Pros of civil marriage
The official form of joint farming has its advantages and disadvantages. What is it about? First of all, it is necessary to find out why the population is attracted to painting in the registry office. Why register relationships if you can do without this feature? The fact is that among the main advantages of a civil marriage is the security of family relationships. After registration at the registry office, citizens will be considered official spouses. Their relationship will be regulated in accordance with the Family Code of the Russian Federation.
In addition, civil marriage:
- Gives husband/wife special rights. For example, in some hospitals, only official spouses are allowed to visit patients.
- Gives the parties security and clarity of relations of both a property and non-property nature.
- When children are born, official marriage eliminates most problems. For example, children will be able to take their father's surname without additional paperwork. In addition, parenting is easier in a formal relationship.
- The division of property during a divorce will be carried out in accordance with the RF IC. In addition, spouses can enter into a marriage contract in advance. It will help clarify the principles of division of common property.
Accordingly, this form of relationship provides certain guarantees. As already mentioned, de facto marriage still occurs quite often in Russia. Why are citizens in no hurry to formalize relationships?
Children's situation
Babies born in a de facto marriage have the same rights as those born in an official union. But for this it is necessary for the child’s father to acknowledge his paternity and write a statement to the registry office. Otherwise, the baby’s mother will be considered a single mother, since the people’s marriage was not officially registered.

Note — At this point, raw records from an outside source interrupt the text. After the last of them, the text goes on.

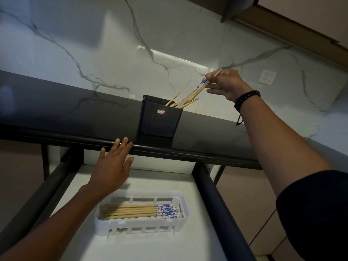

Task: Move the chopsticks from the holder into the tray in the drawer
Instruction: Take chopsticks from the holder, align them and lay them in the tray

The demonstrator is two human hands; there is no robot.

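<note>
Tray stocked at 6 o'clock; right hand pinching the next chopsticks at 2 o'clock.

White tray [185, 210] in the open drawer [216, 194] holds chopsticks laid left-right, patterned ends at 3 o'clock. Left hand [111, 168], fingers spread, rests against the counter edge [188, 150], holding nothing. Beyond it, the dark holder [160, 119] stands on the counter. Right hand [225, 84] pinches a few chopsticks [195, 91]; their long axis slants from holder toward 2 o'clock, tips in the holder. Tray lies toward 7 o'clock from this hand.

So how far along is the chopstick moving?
Partway. Several chopsticks already lie in the white tray in the open drawer. The right hand is pinching a few more at the dark holder, where others remain. The left hand rests open at the counter edge.
</note>
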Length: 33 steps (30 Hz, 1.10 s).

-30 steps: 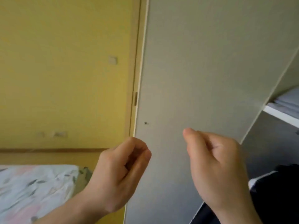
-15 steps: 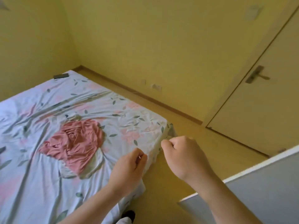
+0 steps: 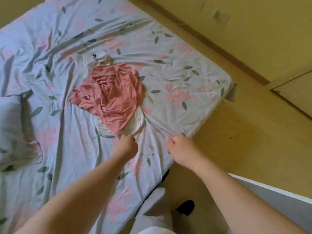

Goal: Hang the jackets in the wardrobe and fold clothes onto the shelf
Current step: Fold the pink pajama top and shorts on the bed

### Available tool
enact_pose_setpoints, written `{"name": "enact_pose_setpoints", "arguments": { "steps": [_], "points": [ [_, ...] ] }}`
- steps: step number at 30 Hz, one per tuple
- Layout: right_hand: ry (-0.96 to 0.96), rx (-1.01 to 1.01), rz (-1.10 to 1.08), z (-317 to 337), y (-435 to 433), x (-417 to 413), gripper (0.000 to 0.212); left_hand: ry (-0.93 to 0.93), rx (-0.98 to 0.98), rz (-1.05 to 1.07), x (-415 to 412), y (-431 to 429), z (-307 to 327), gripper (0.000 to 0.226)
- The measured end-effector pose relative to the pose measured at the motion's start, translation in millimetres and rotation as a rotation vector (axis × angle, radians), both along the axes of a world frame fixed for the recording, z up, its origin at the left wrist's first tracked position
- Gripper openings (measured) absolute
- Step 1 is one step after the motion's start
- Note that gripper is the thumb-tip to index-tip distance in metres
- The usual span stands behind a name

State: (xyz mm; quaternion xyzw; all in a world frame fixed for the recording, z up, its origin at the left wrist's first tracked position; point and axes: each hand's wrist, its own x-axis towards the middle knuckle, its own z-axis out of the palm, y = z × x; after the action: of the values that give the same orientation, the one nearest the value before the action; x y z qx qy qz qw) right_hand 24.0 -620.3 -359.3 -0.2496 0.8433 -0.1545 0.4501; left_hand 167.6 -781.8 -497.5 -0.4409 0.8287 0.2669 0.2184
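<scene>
Since half a second ago your view has swung down over the bed and both fists have pushed farther out toward the clothes. Your left hand (image 3: 127,146) has its fingers (image 3: 130,138) curled tight, knuckles at the near edge of the white garment (image 3: 137,121); whether they pinch that cloth or only the bedsheet (image 3: 177,78), you cannot tell from here. Your right hand (image 3: 181,147) is likewise closed into a fist at the bed's near right edge, where sheet creases run toward it, so it may be gripping the sheet.

Just beyond your left fist lies the crumpled pink garment (image 3: 109,95), heaped on top of the white one in the middle of the bed. Both look unfolded, so by my reading the folding is yet to start for these two, and no jacket shows anywhere.

A pillow (image 3: 13,125) sits at the far left. Yellowish floor (image 3: 236,132) runs right of the bed to a yellow wall (image 3: 253,22), and a grey-white panel edge (image 3: 270,191), likely the wardrobe door, cuts in at near right.
</scene>
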Motion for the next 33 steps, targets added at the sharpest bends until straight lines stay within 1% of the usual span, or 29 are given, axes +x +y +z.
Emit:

In practice, situations very often occur when women have to prove the paternity of their “common-law” husbands in court in order to receive at least some funds from them to support their children. Such cases are far from isolated. While in an official union, the woman’s husband becomes the child’s father automatically even when the baby is born within 300 days after the divorce.

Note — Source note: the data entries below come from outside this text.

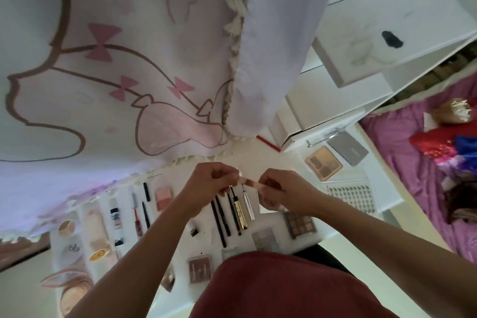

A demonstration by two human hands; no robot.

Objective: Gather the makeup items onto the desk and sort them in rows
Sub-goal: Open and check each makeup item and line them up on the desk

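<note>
- Along the left edge of the tabletop [258,157] I see round compacts [67,227]. Right of them are a row of small bottles [116,214], a red-capped tube [137,217] and a pink blush pan [163,197] nearer the far edge.
- The left hand [206,183] is above the middle of the tabletop, fingertips pinched on one end of a small pink tube [248,182].
- Under the hands lies a row of dark pencils [222,219], side by side, with a gold tube [240,212] and a silver tube [249,204] at its right end.
- The right hand [286,191] pinches the other end, so both hands are clamped on the pink tube. It hangs in the air, off the surface, toward the far edge.
- I judge the step to be checking or closing this tube before it joins a row; I cannot tell whether its cap is seated.
- To do it well, I would hold the tube level and press the cap home. Then I would let one hand go and lay the tube parallel, just right of the silver one, without nudging its neighbours.
- Toward the right edge sit a brown eyeshadow palette [299,219] and a white basket [351,193]. A peach palette [324,162] and a grey case [348,148] lie by the far right corner, and I judge these two not yet lined up.
</note>
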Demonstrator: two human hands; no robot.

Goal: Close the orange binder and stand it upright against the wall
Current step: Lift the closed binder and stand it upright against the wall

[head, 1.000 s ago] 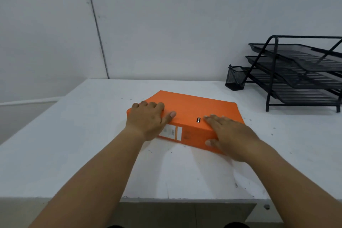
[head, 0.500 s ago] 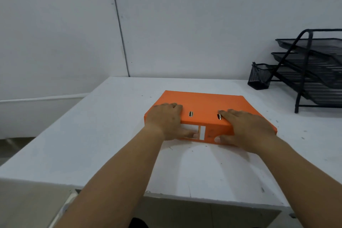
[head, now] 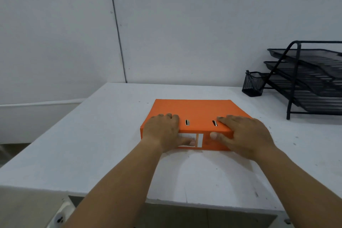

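Observation:
The orange binder (head: 194, 110) lies flat and closed on the white table (head: 103, 135), its labelled spine facing me. My left hand (head: 162, 131) grips the spine's left end, fingers on the cover and thumb across the white label. My right hand (head: 244, 133) grips the right end the same way, thumb pressed on the spine. Two metal slots show on the cover between my hands. The white wall (head: 185, 33) rises behind the table, apart from the binder.
A black mesh pen cup (head: 252, 84) and a black three-tier mesh paper tray (head: 311, 79) stand at the back right against the wall. The table's front edge is close below my forearms.
The binder has turned from a slanted lie to square with me, spine forward. Both hands stayed on its near edge, and their thumbs now wrap over the spine.

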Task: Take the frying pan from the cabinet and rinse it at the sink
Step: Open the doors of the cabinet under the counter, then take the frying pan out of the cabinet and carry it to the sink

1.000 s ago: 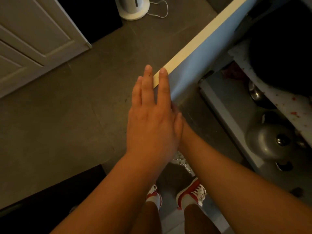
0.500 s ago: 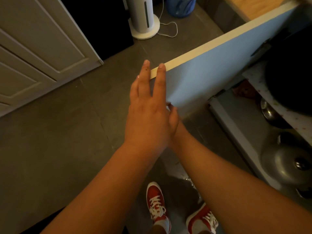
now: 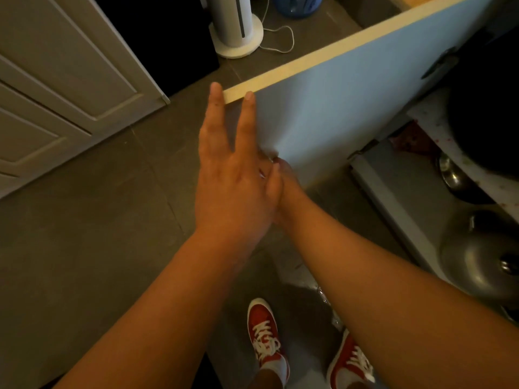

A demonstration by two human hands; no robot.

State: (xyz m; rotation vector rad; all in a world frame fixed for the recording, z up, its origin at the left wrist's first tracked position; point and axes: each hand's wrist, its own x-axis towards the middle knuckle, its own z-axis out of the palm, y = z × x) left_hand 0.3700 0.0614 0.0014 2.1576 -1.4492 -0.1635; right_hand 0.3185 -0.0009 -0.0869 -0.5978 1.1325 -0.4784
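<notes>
The cabinet door [image 3: 351, 108], pale blue with a cream top edge, stands swung open across the middle. My left hand [image 3: 233, 175] lies flat against the door's free end, fingers spread, holding nothing. My right hand [image 3: 289, 189] is mostly hidden behind the left one, at the door's lower corner; its fingers cannot be made out. Inside the open cabinet at the right, a large black round pan [image 3: 488, 113] sits on the upper shelf. Both hands are well left of it.
On the cabinet's lower level lie a domed metal lid [image 3: 483, 265] and a steel bowl [image 3: 452, 175]. A white tower fan [image 3: 236, 29] with a cord stands on the grey floor beyond the door. A panelled white door [image 3: 56, 88] is at the left. My red shoes [image 3: 264, 335] are below.
The cabinet door has swung wider and more of the cabinet's inside shows. My left hand's fingers have spread apart on the door's end. My feet have shifted.
</notes>
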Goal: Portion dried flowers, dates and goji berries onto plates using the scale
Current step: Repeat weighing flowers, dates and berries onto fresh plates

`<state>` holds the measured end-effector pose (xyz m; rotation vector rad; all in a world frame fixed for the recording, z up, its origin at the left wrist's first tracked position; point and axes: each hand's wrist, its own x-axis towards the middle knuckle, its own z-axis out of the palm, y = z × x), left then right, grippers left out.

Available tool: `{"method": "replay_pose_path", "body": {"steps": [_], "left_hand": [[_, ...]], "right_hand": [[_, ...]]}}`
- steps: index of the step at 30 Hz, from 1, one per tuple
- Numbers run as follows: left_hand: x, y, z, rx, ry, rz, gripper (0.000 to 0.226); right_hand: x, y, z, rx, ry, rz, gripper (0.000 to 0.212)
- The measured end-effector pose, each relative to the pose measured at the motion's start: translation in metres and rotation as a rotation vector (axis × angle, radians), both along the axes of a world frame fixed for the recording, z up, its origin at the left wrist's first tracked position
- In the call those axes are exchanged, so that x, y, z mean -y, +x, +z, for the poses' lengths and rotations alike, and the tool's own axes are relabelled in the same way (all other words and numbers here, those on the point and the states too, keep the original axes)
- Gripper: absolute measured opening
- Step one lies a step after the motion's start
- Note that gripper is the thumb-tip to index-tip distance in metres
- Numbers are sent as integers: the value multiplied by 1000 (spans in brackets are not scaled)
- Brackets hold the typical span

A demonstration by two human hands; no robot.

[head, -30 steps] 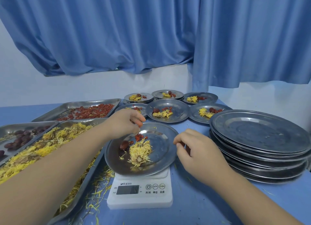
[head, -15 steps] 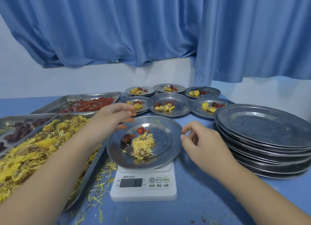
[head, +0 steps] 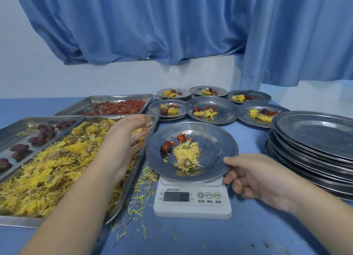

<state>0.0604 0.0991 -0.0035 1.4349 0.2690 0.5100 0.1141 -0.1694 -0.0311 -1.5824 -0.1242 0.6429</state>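
Writing: the scale (head: 192,199) has buttons marked 开/关, 单位 and 去皮. The display looks like 0.0. The brand line is too small to read.
Plate: the plate (head: 215,145) sits over the scale, holding one flower (head: 187,154), a date (head: 166,146) and some goji (head: 181,137).
Right hand: the right hand (head: 256,178) grasps the plate's near rim, thumb on top and fingers (head: 236,187) curled beneath.
Left hand: the left hand (head: 126,138) is above the flower tray (head: 124,197), fingers released, spread and blurred.
Change: half a second ago the right hand hovered beside the rim without touching it, and the left hand was at the plate's far-left edge.
Around: the date tray (head: 23,124) and goji tray (head: 99,100) lie to the left, filled plates (head: 221,117) behind, and a plate stack (head: 313,140) to the right on the table (head: 248,231).
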Motion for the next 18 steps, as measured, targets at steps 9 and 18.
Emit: {"method": "replay_pose_path", "body": {"steps": [9,18], "left_hand": [[11,-4,4,113,-188,-114,19],[27,-4,10,185,-355,-157,19]], "right_hand": [[-2,-5,-2,-45,236,-74,17],[-15,11,3,46,331,-289,7]]}}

Due to such problems that may arise in the future, many women do not want to enter into an actual marriage. Children born in an unofficial union are deprived of the opportunity to live in a full-fledged family and receive support from their father, especially if the latter turned out to be not a very decent person and refused to recognize and formalize his paternity.
The condition of babies born in a de facto union
A child born in a de facto marriage has the same rights as a child born in an official marriage. To do this, the baby’s father needs to confirm paternity and submit an application to the registry office.

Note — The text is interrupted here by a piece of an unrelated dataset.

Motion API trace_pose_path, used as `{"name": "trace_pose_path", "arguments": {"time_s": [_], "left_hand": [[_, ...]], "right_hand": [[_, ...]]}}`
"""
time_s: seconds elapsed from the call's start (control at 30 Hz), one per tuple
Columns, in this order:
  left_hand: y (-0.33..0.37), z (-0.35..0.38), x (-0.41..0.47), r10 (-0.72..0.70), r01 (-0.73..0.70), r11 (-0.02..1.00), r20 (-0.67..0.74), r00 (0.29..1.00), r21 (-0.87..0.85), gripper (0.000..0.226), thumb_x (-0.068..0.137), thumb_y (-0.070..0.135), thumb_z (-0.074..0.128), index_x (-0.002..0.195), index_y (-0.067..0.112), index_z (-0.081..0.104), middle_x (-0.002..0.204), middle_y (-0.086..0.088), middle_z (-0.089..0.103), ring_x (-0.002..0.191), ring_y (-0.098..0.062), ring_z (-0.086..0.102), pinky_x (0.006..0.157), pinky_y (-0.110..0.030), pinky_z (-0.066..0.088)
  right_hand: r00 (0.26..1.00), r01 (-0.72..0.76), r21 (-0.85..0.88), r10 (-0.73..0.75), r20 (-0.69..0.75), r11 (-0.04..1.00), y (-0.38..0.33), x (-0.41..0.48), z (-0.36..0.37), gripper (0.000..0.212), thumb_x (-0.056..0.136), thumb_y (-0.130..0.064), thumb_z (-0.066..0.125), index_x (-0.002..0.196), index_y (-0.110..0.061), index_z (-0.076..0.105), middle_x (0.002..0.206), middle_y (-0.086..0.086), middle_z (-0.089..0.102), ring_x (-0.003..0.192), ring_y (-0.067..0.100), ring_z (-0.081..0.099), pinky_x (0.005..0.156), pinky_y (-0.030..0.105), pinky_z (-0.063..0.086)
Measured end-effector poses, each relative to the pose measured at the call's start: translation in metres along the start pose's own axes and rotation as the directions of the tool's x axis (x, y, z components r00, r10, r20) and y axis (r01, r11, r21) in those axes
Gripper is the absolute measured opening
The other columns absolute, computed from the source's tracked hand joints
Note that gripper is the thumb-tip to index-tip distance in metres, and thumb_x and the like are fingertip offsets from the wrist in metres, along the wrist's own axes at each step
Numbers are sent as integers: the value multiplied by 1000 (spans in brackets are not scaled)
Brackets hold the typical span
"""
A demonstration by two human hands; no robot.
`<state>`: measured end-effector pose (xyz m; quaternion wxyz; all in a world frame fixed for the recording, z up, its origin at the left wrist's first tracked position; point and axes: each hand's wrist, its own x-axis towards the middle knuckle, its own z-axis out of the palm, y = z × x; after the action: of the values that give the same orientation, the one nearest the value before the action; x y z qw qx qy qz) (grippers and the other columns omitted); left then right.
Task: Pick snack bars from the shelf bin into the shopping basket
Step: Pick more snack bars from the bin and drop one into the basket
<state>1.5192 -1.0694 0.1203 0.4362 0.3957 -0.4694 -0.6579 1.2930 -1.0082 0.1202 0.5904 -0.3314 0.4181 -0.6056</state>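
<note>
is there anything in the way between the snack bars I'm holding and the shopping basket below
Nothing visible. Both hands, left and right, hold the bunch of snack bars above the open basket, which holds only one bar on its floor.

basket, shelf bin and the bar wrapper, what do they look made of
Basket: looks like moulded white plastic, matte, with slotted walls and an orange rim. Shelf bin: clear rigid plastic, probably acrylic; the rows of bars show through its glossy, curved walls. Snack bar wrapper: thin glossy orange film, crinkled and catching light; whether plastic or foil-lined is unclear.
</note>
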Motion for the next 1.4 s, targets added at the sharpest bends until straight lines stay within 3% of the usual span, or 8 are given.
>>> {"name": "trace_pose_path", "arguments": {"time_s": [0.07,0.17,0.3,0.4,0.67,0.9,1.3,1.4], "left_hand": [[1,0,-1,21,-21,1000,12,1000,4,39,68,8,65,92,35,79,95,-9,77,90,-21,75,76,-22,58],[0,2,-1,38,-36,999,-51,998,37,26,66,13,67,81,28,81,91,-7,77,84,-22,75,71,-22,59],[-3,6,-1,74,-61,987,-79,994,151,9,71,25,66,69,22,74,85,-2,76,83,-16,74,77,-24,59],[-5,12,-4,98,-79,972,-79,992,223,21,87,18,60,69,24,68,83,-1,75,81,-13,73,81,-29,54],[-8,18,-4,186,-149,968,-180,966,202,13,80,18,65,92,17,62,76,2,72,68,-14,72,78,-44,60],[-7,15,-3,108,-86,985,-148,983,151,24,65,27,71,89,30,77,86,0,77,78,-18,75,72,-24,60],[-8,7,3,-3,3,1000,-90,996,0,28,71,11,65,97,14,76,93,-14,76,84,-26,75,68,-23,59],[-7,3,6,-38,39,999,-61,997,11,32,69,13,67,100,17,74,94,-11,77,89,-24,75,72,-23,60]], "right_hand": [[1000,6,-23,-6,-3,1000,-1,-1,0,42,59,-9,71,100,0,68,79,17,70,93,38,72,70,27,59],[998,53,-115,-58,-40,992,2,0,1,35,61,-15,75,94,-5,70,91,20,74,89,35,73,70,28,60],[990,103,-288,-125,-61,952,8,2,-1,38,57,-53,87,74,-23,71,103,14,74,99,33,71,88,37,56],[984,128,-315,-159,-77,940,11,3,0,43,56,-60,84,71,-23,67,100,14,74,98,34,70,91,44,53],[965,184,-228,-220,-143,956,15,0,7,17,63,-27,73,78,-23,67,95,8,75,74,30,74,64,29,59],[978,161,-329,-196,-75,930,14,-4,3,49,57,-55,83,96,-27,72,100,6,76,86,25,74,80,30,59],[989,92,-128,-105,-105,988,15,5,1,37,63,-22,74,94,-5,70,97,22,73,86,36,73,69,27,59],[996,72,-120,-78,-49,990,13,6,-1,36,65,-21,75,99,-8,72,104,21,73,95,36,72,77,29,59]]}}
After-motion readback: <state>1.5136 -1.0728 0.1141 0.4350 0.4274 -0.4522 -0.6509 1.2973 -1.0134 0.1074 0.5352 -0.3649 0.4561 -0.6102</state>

If this does not happen, then the child's mother will be considered a single mother, due to an unregistered union.
There are many situations when women prove the paternity of a child, while going to court to receive funds to support the baby.
Looking at the problems, girls refuse actual marriages and have children only in an official union. They believe that a child should live in a full-fledged family under the care and support of both parents.
Alimony
To collect alimony, it is not at all necessary to be bound by legal ties. To receive alimony from the biological father, an appropriate entry on the fact of establishing paternity in the child’s birth certificate is sufficient. In this case, it is absolutely not necessary to have a marriage registration certificate. In accordance with the current Family Code, the basis for the emergence of the right to alimony is the birth certificate. The absence of an officially registered relationship between cohabitants is not a reason for refusing to grant alimony , although clarification of all the circumstances in this case significantly delays the legal process. If there is no record of the father on the birth certificate, it will be necessary to prove the fact of an informal relationship or achieve voluntary recognition of paternity. Establishing paternity gives the child the legal opportunity to receive funds from the father for his maintenance.
About legal consequences
Are de facto marriages currently recognized? Quite. In court, if desired, you can prove the fact of running a joint farm. But in practice such cases are extremely rare. What are the legal consequences of unregistered relationships? Among them are the following features:
- children do not receive their father’s surname “by default”;
- the father can assign his surname to minors only after recognition of paternity;
- Anything acquired during marriage is not considered joint property.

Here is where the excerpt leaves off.